10 Mart Suudi-İran raproşmanı* ardından BAE ile İran hava sahası üzerinden yapılan uçuş sayısını artırmak amaçlı bir antlaşma 13 Mart’ta imzaladı. Sonrasında 22 Nisan’da İran Dışişleri Bakanı Abdollahian, Ürdünlü mevkidaşı ile telefon görüşmesi gerçekleştirdi. Görüşmede ortak güvenlik konusunda görüş alışverişi yapıldı. İsrail’in kendi güvenliği için öncelikli olarak nitelendirdiği Ürdün’ün İran ile temasları Tel-Aviv’i oldukça tedirgin etti.

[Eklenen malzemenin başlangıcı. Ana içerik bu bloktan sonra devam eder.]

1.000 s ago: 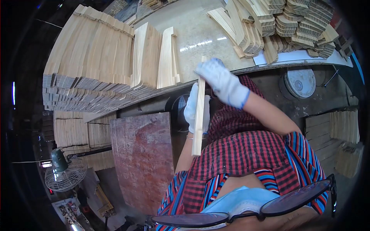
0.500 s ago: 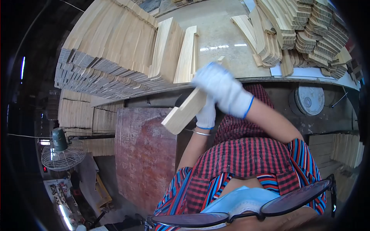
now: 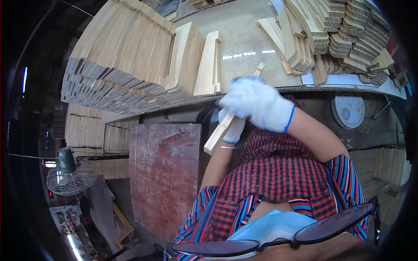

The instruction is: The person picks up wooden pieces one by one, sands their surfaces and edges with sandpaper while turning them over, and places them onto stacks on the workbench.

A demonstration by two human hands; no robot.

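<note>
Head: batten (image 3: 220,133) slants (rising rightward).

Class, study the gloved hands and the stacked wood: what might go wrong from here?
The wooden strip lies under the right hand, over the left hand; it might slip if the grip loosens. The row of wooden pieces at left reaches the edge of the table, so bumping could dislodge some. The uneven heap at right might slide if disturbed.
</note>
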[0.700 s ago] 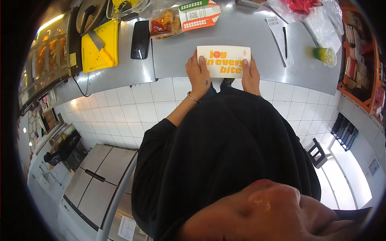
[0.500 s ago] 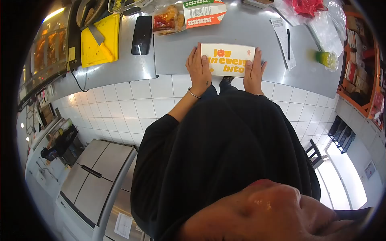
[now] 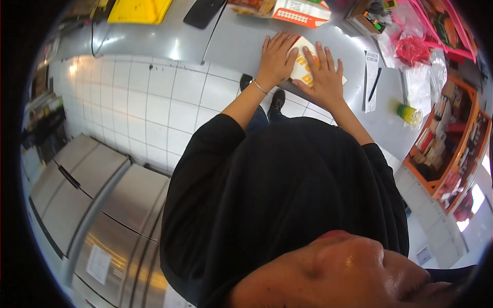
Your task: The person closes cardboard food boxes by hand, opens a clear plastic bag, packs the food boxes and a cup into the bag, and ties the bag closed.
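Box (image 3: 299, 72), white with yellow letters, is between my hands at the near edge of the steel counter (image 3: 241, 38). My left hand (image 3: 276, 61) lies along its left side, fingers stretched out nearly straight, thumb against the box. My right hand (image 3: 324, 77) is laid across the top, fingers spread wide, palm down, not wrapped around anything. Can't tell if the box sits fully on the counter. Carton (image 3: 303, 16) with food beyond it; paper slip (image 3: 370, 77), pen (image 3: 375, 84) and green cup (image 3: 408, 115) off to my right.
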Demonstrator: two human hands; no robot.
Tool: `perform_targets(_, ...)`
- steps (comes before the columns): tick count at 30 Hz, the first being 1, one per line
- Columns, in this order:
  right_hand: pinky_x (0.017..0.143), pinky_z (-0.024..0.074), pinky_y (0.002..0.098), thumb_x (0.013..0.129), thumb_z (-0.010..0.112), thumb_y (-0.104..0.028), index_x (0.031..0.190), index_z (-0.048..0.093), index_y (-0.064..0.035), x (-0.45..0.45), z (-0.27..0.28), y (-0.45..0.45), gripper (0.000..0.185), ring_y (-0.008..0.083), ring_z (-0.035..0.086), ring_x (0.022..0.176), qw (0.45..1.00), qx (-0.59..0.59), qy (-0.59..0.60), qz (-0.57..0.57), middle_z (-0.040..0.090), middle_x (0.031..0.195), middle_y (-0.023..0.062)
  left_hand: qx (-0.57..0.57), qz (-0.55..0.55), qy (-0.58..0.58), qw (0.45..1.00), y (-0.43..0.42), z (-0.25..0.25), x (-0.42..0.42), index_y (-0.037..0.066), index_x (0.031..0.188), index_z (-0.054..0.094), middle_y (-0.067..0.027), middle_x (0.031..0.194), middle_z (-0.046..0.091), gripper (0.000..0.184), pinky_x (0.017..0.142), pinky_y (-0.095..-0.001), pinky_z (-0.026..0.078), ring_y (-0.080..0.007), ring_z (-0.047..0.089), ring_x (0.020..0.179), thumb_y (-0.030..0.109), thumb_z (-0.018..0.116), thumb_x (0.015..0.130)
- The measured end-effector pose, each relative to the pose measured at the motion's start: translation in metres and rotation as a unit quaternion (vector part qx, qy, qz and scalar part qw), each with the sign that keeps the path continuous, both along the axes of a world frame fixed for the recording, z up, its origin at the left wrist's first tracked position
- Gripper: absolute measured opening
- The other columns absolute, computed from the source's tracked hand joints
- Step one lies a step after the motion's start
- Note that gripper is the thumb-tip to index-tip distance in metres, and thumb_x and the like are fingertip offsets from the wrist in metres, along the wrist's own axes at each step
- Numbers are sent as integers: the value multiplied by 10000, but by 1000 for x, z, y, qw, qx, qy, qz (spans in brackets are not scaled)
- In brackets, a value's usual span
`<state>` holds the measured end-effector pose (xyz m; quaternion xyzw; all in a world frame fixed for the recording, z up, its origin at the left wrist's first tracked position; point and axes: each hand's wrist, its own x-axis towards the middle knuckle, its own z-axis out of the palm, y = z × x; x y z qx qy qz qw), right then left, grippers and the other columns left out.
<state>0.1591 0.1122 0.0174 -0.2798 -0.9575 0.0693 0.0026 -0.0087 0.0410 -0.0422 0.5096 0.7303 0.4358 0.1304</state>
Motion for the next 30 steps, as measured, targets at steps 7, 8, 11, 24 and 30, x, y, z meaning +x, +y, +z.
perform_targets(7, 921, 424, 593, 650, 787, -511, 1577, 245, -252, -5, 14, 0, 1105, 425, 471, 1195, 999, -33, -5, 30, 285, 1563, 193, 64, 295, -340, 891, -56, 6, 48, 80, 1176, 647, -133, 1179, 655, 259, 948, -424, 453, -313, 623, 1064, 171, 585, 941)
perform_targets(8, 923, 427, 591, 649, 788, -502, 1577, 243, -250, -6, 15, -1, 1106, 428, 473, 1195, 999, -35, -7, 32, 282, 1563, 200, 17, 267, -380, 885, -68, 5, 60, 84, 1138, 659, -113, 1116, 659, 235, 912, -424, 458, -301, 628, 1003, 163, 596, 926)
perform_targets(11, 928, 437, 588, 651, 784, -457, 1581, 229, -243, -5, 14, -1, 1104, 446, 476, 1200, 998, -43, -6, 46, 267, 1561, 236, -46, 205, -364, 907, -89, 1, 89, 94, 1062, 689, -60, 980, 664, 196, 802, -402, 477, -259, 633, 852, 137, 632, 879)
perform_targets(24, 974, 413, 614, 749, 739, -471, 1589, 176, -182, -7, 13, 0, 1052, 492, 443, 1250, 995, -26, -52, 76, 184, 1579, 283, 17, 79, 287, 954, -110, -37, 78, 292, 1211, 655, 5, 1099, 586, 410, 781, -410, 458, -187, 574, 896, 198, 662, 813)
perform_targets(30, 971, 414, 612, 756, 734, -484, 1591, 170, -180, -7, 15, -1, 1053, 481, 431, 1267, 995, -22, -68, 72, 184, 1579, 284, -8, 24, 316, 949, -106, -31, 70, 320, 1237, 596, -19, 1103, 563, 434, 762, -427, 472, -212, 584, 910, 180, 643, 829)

Bu olayların ötesindeki gelişmeler de İran’ın Orta Doğu’daki zemininin genişlediğini gösteriyor. Nisan ayının başında El-Riyad, Şam/Esad yönetiminin altında olan Suriye’yi Arap Birliği Örgütü’ne üye olmaya davet etti. Tahran’ın desteklediği Esad yönetiminin, Suriye ve Lübnan’da bulunan Hizbullah birlikleriyle aynı takımda olduğunu hepimiz gayet iyi biliyoruz. Şam rejiminin Suriye’yi Arap Birliği’nde temsil etmesi İran’ın Suriye’deki zeminini de güçlendiriyor. Sadece İran değil, Rusya da bu durumdan karlı çıkıyor. Aynı zamanda Suudi Arabistan, Hamas liderlerini Riyad’da misafir etti. Arap ülkelerinin lideri konumunda bulunan Riyad’ın bu tür İran lehine adımlar atmasının ardından Suudi diplomatlar Yemen savaşını sonlandırmak için sahaya geldi ve görüşmeler gerçekleştirdi. Ayrıca Yemen Savaşı’nın sonlanması, Suudi-İran Vekalet Savaşı’nın da sona ermesi anlamına geliyor.
Suudi Arabistan’ın İran lehine yürüttüğü politika Çin’in gücünü gösteriyor. İran-Suudi raproşmanı ve ardından gelen Yemen Savaşı’nı sonlandırma kararı ile OPEC devletlerinin petrol üretiminin kısıtlaması Suudi Prensi Muhammed bin Salman’ın “2030 Ekonomik Gelişme” programına güçlü bir zemin hazırlıyor ve elverişli koşullar oluşturuyor. Çin’in, Riyad’a bunu vaat ettiğini ve bu amaca ulaşmak için Tahran ile ilişkilerini Orta Doğu’daki tüm platformlarda iyileştirmesini önerdiğini iddia edebiliriz. Petrol fiyatlarındaki artışın Ukrayna’nın beklenilen karşı saldırısının arifesinde olması Rusya’nın çıkarlarını da koruyor. Suudi Arabistan’a Kremlin’in müttefiki Çin’in Rongsheng Petrokimya şirketinin 3,6 milyar dolar değerindeki 10% hissesinin satılması, petrol üretiminin kısıtlanmasının Çin’in katkısıyla gerçekleştiğini gösteriyor.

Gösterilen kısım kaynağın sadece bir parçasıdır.